Updated: Oct 18, 2022

Saturn, Uranus & Chiron the Rainbow Bridge

(Sorry not a great photograph, it is on white paper. I will try to replace it soon. But the depiction remains clear enough.)


I have been listening to various folk. There is so much available online now to give an ear. I listen with strong discernment. Partly to embrace what they offer, as well as keeping a filter on for what lingers. How do you approach all of the vast offerings of insight out there?


Above you can see, I made Mars flow art. Grabbed a color, readily choose the brush size and began making marks. And as I look at it today a thumbprint feels present in the work. I was feeling vibes of lifetimes, or the movements of this life, round and round. Or that of generations. Now I remember this is also scratched into ancient stones of Ireland which were a part of a tomb. (Pictures are in one of my earliest blogs.) Something keeps showing up in life with some sort of continuance. I am having 6 decades of life this go. I am not sure I have had so many in times before. It feels pretty special. Near death a couple of times underscores the delight in my decades.


Much of my life seems to be understanding body integrated with teaching, or guiding consciousness. Lifting awareness. Guiding with Divine, or so it seems for me in this life.


So when I heard Adyashanti suggest the use of lifting weights to ground those who are super receptive to environments. Those who are more of air. To be fair this followed his suggestions to have a practice of daily routines of cleansing or clearing oneself. And something else was offered. But the weight lifting intrigues me.
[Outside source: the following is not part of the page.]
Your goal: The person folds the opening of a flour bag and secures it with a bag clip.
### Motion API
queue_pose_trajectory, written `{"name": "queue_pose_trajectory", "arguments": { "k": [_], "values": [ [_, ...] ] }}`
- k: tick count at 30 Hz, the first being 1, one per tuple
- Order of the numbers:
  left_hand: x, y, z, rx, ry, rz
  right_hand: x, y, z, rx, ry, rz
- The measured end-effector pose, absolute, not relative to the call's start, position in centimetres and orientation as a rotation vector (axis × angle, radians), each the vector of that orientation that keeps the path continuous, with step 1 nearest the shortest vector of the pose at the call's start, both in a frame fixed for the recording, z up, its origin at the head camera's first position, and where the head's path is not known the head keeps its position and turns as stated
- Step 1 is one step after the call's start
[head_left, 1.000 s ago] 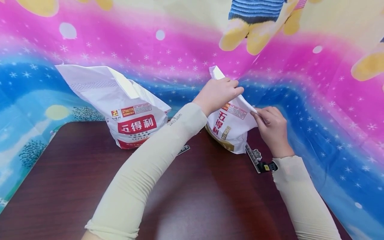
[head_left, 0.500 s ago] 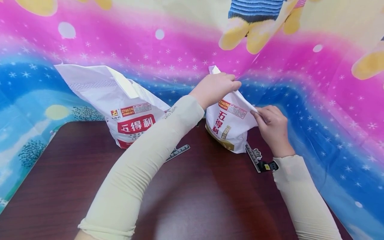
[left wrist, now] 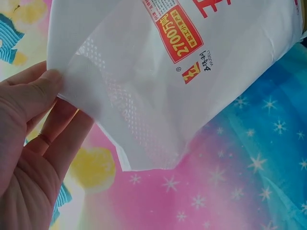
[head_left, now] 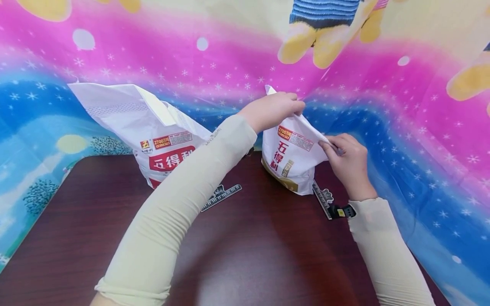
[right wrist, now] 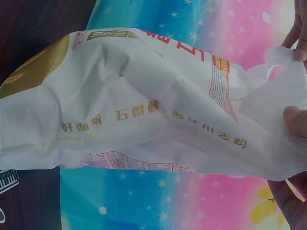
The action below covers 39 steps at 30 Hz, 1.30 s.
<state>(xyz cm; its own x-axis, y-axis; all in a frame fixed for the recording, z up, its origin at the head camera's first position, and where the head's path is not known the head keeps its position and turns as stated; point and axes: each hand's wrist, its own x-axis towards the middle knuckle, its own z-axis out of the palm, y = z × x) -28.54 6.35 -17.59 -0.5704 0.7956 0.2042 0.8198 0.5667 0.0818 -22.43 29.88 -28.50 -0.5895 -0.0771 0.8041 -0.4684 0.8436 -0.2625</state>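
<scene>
A white flour bag [head_left: 283, 163] with red lettering and a gold bottom stands on the dark table [head_left: 237, 255]. My left hand [head_left: 269, 111] pinches its top edge, reaching over from the left. In the left wrist view, thumb and fingers of the left hand [left wrist: 33, 124] grip the white rim of the bag [left wrist: 139, 91]. My right hand [head_left: 346, 163] pinches the right corner of the same rim. From the right wrist, the bag [right wrist: 120, 100] shows its side, and its mouth gapes a little between the two hands.
A second white flour bag [head_left: 153, 127], with a red label, stands to the left, partly behind my left sleeve [head_left: 164, 212]. A flat piano-key piece [head_left: 222, 197] lies on the table, and a similar one [head_left: 323, 199] beside the right bag. A patterned cloth [head_left: 229, 55] hangs behind.
My left hand has shifted slightly left along the bag's rim, and its forearm has lowered, uncovering more of the piano-key piece. The right hand keeps its pinch almost unmoved.
</scene>
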Motion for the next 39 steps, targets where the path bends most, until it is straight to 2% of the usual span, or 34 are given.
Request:
{"name": "queue_pose_trajectory", "arguments": {
  "k": [20,30,39],
  "values": [
    [-29.1,5.5,-16.9,-1.39,-2.747,-0.479,-22.2,29.3,-28.1,0.326,-2.23,0.626],
    [-29.7,5.5,-17.0,-1.41,-2.773,-0.476,-21.8,29.1,-27.9,0.344,-2.207,0.612],
    [-29.8,5.6,-17.3,-1.418,-2.73,-0.476,-21.3,29.1,-27.7,0.248,-2.208,0.686]
  ]
}}
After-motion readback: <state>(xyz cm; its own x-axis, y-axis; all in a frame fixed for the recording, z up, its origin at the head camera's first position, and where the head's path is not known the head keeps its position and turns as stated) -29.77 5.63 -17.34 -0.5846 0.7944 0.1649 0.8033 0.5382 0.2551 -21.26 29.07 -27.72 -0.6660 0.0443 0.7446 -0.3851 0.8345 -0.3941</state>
I feel he is suggesting the body expressions (as in weight lifting) transpose into our “enlightened” state/awareness an acquisition of expressions to be food for self & Self in this life. So can we say, body is supporting awareness by a feeding of tangible body expressions which are bridging into self & Self in our now? This just underscores the deliciousness our bubleiciousness of life in these human expressions.


Trust I too am in forced surrender to this body’s suffering. My body’s suffering is a constant determination as to what I can and what I cannot do in any given day. And currently my measure of “yes you can” is low. It has been lower before, so I am filled with gratitude for what is, while yet severely limited. And currently my body is in great fluctuations. I know not what tomorrow will bring. It is always a measure of something. And when it goes beyond measures of self care, well now I am in bonus territory! And in this I sit to make some marks with Mars free flow freedom. This really feeds me while I am yet so limited. I look to see what color lifts. I find what shape might come to be felt to make. I wonder what comes next - if anything. And thus came Thumbprint.


So how about this body as bridge from time + space (very Saturn) with one’s lived out awareness (very Uranus.) And this feels very much like Chiron, the rainbow bridge between Saturn and Uranus. Chiron, the wounded healer. So again the body is what guides to discovery of wellness. But are we listening to the body or working the body over?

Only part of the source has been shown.